Find the line with "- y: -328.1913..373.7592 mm" in the records below. Copy it and every line after it, up to and including the line with "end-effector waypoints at".
■ ■ ■
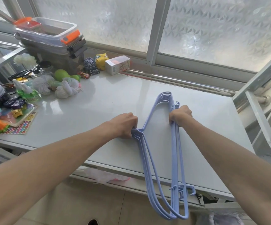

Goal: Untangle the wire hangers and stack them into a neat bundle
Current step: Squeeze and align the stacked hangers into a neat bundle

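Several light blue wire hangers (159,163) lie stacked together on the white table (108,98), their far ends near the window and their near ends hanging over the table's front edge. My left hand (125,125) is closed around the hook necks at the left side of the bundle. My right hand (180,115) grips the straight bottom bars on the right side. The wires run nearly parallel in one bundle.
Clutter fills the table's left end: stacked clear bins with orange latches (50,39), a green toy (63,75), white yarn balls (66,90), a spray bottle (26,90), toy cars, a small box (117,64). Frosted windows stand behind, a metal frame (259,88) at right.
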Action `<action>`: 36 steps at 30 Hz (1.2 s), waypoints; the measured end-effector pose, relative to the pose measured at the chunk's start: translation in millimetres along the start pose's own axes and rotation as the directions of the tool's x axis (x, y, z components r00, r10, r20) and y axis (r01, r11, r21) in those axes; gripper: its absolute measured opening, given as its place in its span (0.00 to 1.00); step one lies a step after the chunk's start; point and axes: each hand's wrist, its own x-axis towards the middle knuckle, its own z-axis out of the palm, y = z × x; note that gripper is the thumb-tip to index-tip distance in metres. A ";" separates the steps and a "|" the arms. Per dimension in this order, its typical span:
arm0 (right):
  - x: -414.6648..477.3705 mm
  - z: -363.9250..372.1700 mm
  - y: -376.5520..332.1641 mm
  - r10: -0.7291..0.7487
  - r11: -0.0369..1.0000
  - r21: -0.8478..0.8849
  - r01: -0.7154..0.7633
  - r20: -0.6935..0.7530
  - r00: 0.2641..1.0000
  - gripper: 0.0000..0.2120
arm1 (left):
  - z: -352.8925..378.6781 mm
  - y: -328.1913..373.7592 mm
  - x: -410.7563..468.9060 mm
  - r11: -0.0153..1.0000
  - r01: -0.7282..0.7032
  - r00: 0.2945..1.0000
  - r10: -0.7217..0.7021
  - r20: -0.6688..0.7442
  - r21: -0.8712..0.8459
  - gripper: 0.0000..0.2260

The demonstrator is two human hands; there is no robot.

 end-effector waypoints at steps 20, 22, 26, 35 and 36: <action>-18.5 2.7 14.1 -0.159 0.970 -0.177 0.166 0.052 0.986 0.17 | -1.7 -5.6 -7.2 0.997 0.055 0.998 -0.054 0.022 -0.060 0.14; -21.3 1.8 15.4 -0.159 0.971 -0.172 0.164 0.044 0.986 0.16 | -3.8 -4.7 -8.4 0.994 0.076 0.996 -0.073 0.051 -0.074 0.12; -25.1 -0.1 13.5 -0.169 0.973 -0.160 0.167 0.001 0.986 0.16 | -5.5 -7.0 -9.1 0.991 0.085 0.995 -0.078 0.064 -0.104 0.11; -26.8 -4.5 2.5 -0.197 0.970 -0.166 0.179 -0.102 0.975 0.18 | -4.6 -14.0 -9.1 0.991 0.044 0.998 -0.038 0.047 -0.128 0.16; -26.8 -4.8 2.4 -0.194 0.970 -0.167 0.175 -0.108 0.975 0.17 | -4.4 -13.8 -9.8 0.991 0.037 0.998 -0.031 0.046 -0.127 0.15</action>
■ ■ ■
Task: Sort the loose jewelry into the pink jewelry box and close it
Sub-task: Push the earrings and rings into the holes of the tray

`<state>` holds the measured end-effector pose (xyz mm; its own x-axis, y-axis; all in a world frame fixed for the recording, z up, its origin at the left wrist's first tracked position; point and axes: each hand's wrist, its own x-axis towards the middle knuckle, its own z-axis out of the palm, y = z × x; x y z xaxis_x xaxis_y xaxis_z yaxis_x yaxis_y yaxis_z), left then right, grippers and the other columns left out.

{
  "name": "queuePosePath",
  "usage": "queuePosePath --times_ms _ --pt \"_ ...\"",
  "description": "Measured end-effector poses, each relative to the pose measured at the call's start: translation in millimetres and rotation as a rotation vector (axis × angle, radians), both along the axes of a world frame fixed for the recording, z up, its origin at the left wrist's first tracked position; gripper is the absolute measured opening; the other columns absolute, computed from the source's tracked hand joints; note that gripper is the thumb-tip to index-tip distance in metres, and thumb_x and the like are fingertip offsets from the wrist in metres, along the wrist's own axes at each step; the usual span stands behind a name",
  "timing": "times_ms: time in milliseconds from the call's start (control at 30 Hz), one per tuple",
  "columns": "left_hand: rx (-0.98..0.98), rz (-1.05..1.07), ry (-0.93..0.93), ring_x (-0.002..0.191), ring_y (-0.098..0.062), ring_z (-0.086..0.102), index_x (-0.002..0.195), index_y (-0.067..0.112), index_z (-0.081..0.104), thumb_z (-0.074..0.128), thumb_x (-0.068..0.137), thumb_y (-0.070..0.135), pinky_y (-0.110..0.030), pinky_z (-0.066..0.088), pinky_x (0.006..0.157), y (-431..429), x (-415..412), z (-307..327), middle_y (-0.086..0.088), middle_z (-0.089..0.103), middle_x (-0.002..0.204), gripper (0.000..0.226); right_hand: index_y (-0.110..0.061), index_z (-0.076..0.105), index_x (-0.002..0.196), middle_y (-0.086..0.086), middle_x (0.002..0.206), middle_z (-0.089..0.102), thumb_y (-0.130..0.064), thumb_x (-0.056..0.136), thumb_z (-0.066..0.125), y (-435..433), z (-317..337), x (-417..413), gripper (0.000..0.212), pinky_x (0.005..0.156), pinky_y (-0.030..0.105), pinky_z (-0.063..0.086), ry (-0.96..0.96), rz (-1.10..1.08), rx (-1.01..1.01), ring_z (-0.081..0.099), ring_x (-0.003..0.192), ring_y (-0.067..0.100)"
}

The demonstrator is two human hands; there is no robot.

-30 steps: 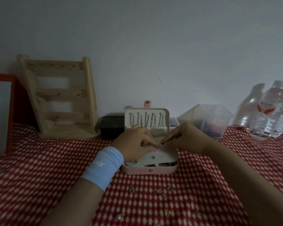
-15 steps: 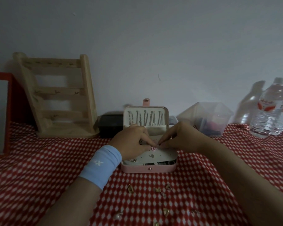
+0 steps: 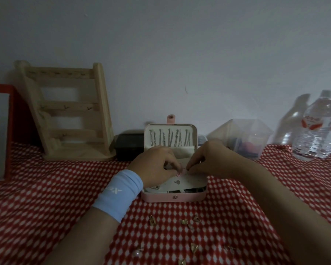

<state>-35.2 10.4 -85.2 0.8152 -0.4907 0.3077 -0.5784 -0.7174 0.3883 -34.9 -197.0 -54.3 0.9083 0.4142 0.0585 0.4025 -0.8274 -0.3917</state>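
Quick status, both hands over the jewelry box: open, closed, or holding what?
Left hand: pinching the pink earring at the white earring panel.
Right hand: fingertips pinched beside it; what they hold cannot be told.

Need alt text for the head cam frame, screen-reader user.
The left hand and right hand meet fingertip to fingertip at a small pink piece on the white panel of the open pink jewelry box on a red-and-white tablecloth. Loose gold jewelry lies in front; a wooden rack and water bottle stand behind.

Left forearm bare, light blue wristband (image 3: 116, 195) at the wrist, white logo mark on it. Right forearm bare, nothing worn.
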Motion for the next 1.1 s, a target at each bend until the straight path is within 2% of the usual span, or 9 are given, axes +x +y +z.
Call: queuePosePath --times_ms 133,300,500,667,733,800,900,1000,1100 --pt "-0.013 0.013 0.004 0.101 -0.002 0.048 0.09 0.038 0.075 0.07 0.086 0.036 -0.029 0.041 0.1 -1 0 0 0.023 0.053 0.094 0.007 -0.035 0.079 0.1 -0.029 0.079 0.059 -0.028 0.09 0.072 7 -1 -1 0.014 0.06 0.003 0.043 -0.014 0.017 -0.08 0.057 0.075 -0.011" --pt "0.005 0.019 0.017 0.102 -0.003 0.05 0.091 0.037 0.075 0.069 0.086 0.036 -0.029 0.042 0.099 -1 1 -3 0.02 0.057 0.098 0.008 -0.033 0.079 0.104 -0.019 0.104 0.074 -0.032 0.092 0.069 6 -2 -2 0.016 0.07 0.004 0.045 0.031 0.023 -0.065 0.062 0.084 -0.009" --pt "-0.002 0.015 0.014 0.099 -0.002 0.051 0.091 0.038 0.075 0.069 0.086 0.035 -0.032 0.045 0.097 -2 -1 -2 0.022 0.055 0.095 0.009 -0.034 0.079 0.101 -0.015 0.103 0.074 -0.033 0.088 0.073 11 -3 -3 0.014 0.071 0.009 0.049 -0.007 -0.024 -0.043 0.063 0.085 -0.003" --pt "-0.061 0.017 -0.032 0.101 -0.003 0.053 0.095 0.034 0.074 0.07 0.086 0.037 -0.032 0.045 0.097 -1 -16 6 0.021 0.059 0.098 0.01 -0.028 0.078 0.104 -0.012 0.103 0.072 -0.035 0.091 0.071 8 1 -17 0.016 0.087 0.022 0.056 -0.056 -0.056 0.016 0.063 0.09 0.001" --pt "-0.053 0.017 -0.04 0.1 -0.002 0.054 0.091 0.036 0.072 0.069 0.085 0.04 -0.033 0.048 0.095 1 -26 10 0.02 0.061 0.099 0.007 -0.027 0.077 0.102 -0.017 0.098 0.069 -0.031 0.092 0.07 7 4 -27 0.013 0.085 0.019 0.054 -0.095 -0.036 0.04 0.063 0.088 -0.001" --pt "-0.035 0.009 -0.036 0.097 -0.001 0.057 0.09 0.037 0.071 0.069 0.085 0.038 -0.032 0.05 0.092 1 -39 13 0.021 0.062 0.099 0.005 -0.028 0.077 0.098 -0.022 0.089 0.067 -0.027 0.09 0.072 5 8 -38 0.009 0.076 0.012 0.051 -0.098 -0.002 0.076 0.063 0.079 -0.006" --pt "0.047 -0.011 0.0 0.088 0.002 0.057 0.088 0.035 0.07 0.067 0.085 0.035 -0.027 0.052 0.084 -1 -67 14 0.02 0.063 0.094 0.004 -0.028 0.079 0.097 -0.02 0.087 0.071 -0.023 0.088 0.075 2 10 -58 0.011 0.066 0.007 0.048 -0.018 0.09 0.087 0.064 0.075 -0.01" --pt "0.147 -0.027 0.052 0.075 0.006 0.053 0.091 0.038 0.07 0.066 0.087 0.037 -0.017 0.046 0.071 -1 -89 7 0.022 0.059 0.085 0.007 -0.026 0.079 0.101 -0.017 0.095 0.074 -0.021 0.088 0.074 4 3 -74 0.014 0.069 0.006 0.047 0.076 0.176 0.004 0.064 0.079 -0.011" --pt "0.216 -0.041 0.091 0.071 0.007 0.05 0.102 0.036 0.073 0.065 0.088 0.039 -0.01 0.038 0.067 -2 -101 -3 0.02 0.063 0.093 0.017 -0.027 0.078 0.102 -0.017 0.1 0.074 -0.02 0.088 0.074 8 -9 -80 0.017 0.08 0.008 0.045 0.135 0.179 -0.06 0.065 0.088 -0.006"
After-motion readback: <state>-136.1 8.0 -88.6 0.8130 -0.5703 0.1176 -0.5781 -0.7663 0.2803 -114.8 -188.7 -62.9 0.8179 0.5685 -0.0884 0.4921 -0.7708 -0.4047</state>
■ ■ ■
- **Solution for this exercise**
  - y: -328.1913..373.7592 mm
  - x: -410.7563..468.9060 mm
  - r11: -0.0153..1.0000
  - r01: -0.7282..0.7032
  - r00: 0.2945..1.0000
  - r10: -0.7217..0.7021
  - r20: -0.6688..0.7442
  - r21: -0.8712..0.8459
  - gripper: 0.0000..0.2260

The demonstrator is two human hands; there is no robot.

 end-effector waypoints at steps 20, 22, 26, 35 and 36: <action>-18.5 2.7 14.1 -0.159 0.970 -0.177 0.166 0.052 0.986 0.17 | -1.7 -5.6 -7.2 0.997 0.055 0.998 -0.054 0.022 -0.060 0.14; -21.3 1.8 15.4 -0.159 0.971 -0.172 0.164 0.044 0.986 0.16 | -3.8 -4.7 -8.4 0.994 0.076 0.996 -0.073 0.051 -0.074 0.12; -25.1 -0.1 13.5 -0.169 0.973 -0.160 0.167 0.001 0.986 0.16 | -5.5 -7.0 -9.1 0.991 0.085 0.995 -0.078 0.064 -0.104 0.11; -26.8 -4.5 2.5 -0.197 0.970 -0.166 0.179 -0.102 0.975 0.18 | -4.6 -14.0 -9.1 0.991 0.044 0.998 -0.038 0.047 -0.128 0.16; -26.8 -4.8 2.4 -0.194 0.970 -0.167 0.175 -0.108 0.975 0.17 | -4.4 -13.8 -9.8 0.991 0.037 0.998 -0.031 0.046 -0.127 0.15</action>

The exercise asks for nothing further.